• **DATA SEGMENT**

BEGIN

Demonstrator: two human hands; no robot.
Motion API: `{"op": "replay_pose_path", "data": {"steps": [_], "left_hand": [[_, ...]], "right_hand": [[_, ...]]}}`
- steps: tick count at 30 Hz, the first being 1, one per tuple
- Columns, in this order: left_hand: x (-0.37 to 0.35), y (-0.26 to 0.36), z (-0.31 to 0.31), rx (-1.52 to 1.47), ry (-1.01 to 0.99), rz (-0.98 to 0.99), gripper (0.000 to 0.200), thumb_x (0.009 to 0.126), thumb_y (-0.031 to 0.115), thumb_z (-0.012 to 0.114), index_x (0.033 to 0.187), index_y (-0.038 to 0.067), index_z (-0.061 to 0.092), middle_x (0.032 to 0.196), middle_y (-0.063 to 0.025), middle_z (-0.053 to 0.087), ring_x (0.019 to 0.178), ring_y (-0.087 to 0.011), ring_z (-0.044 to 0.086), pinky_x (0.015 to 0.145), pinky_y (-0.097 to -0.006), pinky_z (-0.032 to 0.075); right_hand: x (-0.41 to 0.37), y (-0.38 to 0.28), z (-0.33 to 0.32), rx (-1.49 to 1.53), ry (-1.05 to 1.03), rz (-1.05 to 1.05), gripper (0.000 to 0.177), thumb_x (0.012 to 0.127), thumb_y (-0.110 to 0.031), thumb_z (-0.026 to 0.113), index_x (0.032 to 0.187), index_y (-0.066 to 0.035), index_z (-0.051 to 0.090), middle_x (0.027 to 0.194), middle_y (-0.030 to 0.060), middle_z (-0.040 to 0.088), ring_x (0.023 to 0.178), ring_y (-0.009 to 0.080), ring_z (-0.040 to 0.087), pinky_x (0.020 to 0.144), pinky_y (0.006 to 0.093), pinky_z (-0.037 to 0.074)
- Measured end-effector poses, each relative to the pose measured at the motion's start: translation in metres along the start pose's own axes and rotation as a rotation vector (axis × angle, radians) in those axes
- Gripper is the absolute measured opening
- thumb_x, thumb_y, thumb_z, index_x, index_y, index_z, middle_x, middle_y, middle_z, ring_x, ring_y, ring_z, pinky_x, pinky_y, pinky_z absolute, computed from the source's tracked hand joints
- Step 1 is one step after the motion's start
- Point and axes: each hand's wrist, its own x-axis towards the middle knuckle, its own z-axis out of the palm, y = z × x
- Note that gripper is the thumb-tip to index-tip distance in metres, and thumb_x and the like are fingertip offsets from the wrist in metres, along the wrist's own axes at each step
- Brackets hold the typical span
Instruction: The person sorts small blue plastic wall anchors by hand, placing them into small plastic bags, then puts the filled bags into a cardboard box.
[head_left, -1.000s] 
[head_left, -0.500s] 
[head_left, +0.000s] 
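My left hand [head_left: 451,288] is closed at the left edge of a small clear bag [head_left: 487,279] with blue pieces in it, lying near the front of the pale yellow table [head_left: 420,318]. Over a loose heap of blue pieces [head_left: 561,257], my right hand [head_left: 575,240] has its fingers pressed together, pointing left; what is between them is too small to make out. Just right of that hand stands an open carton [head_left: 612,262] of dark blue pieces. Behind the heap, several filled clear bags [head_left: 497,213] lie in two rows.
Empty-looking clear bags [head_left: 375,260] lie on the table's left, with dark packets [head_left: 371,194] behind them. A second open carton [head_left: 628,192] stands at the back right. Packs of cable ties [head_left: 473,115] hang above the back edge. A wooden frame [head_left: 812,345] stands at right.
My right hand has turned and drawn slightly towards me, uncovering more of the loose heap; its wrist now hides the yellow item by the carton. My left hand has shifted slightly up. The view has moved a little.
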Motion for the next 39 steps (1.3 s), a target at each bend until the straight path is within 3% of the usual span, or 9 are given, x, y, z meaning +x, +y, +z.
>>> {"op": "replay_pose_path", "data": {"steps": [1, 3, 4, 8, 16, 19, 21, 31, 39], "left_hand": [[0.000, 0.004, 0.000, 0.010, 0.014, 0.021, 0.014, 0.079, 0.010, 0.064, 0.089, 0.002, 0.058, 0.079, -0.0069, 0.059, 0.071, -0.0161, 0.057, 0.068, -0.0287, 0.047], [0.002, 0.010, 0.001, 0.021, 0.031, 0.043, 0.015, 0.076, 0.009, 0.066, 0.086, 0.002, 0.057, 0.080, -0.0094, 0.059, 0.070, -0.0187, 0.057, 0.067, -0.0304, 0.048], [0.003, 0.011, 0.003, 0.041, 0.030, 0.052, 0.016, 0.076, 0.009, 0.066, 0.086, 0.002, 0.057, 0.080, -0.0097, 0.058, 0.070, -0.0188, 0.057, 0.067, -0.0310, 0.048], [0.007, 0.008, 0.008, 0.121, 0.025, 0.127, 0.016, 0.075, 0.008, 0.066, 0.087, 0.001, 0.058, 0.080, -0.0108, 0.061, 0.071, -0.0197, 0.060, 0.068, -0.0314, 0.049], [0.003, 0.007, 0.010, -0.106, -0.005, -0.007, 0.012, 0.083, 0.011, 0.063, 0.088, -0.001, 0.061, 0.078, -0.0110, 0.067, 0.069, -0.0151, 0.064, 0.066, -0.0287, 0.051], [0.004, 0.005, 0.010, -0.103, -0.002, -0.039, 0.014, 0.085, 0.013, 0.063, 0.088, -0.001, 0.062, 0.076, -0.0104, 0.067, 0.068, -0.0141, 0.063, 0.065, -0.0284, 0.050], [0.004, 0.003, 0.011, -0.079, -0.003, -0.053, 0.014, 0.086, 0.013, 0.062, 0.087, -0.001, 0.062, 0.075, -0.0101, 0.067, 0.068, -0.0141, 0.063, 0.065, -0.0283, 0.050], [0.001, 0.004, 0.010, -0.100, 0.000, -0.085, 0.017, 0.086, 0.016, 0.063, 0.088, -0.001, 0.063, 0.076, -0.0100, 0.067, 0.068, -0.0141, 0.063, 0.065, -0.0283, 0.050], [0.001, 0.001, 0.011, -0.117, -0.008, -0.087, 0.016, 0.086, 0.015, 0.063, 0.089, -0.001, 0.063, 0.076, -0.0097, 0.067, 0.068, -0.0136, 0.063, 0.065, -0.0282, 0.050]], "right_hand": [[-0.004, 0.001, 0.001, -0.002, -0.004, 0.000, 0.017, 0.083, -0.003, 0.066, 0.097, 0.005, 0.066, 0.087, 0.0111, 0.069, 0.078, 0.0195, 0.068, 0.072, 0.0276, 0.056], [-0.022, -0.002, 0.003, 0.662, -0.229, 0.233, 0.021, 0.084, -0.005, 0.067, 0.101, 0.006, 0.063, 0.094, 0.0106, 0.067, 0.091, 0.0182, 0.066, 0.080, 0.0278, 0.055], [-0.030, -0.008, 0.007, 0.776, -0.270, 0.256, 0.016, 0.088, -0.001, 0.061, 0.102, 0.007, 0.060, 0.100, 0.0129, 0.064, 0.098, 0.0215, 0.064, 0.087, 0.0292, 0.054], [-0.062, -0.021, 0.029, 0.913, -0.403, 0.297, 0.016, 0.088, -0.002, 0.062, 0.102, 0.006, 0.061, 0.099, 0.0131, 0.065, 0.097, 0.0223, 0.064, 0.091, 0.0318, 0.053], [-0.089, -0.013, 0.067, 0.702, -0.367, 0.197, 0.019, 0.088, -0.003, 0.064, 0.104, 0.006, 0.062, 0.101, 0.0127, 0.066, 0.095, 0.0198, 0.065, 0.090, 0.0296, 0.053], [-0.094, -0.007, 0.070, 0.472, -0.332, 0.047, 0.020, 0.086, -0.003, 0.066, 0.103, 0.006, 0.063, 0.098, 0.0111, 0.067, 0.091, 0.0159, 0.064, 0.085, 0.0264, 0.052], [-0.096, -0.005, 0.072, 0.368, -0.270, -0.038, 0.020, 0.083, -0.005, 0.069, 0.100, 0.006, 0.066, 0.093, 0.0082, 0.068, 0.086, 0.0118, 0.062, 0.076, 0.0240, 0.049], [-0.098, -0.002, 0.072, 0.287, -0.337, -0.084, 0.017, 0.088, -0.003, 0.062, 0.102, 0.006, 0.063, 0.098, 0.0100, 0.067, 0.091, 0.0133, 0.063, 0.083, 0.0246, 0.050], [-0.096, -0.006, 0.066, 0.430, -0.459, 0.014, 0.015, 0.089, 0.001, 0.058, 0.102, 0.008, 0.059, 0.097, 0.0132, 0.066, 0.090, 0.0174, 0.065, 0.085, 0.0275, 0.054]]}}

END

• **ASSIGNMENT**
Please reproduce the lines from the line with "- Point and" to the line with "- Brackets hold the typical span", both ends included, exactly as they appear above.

• **COMPLETED TASK**
- Point and axes: each hand's wrist, its own x-axis towards the middle knuckle, its own z-axis out of the palm, y = z × x
- Note that gripper is the thumb-tip to index-tip distance in metres, and thumb_x and the like are fingertip offsets from the wrist in metres, along the wrist's own axes at each step
- Brackets hold the typical span

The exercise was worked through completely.